Cancer-Associated Adipocytes and Therapy Resistance
Protective effects against anticancer therapies
CAAs have been shown to reduce the effectiveness of multiple cancer treatments, including:
- Chemotherapy
- Targeted therapies
- Radiotherapy
They achieve this by activating survival pathways and buffering cancer cells against treatment-induced stress.

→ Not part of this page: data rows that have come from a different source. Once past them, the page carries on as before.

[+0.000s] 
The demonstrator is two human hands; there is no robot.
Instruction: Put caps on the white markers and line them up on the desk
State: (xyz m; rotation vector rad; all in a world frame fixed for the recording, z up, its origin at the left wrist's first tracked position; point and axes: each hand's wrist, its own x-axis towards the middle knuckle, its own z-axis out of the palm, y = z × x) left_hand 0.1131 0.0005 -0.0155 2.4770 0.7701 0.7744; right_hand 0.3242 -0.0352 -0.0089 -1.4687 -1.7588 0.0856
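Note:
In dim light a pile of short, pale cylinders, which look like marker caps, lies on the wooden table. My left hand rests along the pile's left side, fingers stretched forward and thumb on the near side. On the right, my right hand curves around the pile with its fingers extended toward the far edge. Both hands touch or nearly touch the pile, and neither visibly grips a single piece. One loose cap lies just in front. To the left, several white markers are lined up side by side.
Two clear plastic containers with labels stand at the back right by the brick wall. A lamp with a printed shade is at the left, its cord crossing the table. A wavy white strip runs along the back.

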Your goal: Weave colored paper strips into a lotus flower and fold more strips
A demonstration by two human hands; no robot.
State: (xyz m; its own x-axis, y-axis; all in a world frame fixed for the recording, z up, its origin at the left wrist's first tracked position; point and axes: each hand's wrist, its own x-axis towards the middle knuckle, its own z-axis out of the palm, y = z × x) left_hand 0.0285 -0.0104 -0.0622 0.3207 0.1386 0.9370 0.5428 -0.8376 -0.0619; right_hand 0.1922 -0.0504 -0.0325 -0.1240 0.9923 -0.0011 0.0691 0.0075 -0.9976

Drug sequestration and metabolic buffering
Adipocytes can absorb and store lipophilic drugs, decreasing their availability to cancer cells. In addition, CAA-derived metabolites help tumor cells:
- Maintain energy production during therapy
- Repair therapy-induced damage
- Avoid apoptosis
Clinical implications
The presence of CAAs is increasingly recognized as a contributor to:
- Treatment failure
- Minimal residual disease
- Tumor recurrence
Understanding adipocyte-mediated resistance mechanisms is therefore essential for improving therapeutic outcomes.
Conclusion
Cancer-associated adipocytes are no longer passive bystanders within the tumor microenvironment. Through phenotypic remodeling, metabolic support, inflammatory signaling, and therapy resistance, CAAs actively drive tumor progression and aggressiveness.